Apakah si anak terlahir dengan ‘bawaan’ sebagai gay? Tidak. Dia waktu kecil baik-baik saja. Dibesarkan dengan penuh cinta oleh ortunya. Dicarikan guru ngaji terbaik, lulusan dari pesantren ternama. Tapi dia ‘dipaksa’ untuk jadi gay. Apakah ini yang disebut ‘bawaan lahir’?
Kisah nyata lain, saya dapat dari psikolog yang menangani perempuan lesbi. Si perempuan baik-baik saja awalnya, dan menikah dengan laki-laki.
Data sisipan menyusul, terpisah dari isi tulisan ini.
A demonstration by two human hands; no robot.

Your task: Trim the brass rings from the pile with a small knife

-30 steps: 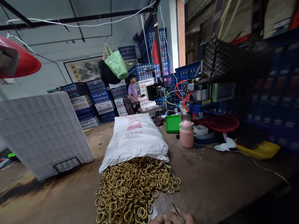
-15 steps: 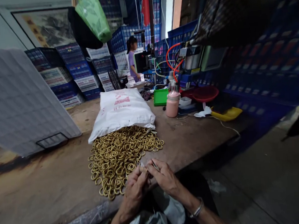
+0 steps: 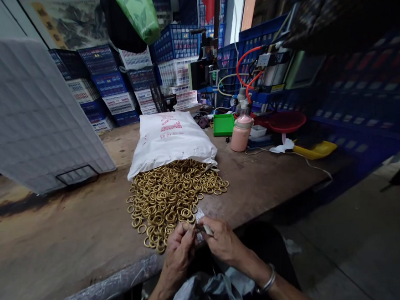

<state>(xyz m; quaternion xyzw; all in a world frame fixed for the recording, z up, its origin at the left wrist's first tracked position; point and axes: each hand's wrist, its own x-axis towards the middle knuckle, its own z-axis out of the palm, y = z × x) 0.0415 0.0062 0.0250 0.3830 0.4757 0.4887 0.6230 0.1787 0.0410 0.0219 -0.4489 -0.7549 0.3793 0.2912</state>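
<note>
A heap of brass-coloured rings (image 3: 169, 198) spills from the mouth of a white printed sack (image 3: 172, 140) on the table. Just in front of the heap, my left hand (image 3: 180, 247) is closed in a pinch on a thin edge that looks like one ring, mostly hidden by the fingers. Close beside it, my right hand (image 3: 223, 242) is wrapped round a small slim tool (image 3: 208, 230) with a pale grey end; its tip, near the left fingertips, is too small to make out. A shiny, speckled patch (image 3: 199, 214) shows on the table behind the fingertips.
A pale ribbed panel (image 3: 43, 115) leans at the left. On the right stand a pink bottle (image 3: 240, 135), a green tray (image 3: 223, 125), a red bowl (image 3: 287, 122) and a yellow scoop (image 3: 316, 149). Stacked crates (image 3: 109, 83) line the back. Plastic wrap covers the table's front edge (image 3: 103, 289).
The view has shifted, so the scene sits further right and slightly higher. My right hand has turned a little, showing more of the tool's pale end. The person at the back is now mostly hidden.
</note>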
Tiba-tiba dia berteman dengan seseorang perempuan lain, lalu dirayu-rayu, dan akhirnya ‘jadian’ dan ketagihan. Si perempuan sudah berusaha lepas dari temannya itu, dan ikut terapi. Tapi si teman lesbi itu terus mengejar-ngejar, dan akhirnya mengajak kabur. Rumah tangganya pun bubar, anak-anaknya kacau balau. Apakah ini yang disebut ‘bawaan lahir’ dan ‘ciptaan Tuhan’?
Kisah nyata lain, seperti diceritakan seorang ibu yang masuk ke grup gay dengan tujuan meneliti (link ada di komen status ini), yang ternyata sebagian besar anggotanya remaja. Dari komunikasi di antara anggota grup itu, yang mengemuka bukan CINTA tapi transaksi seks bebas di antara sesama lelaki (remaja). Apakah ini 'kehendak Tuhan’?
TIDAK. Ini disebut MERUSAK kehidupan orang lain. Saya tidak akan meludahi para homo/lesbi, saya tidak akan menghina mereka, tidak akan merusak properti mereka. Tapi saya TIDAK SUDI bila anak-anak yang saya besarkan baik-baik dengan penuh CINTA kalian rusak, kalian paksa untuk untuk jadi gay (melalui perkosaan), kalian bujuk mereka (melalui berbagai propaganda) bahwa ‘inilah gaya hidup yang keren’ , dan kalian paksa kami –para ortu- untuk menerima bahwa “ini kehendak Tuhan”, “Ini gaya hidup yang normal, kok, kalian aja yang fanatik”, dll.
Toleransi adalah berdiri sejajar, bersama-sama, tapi tidak saling merusak kehidupan orang lain.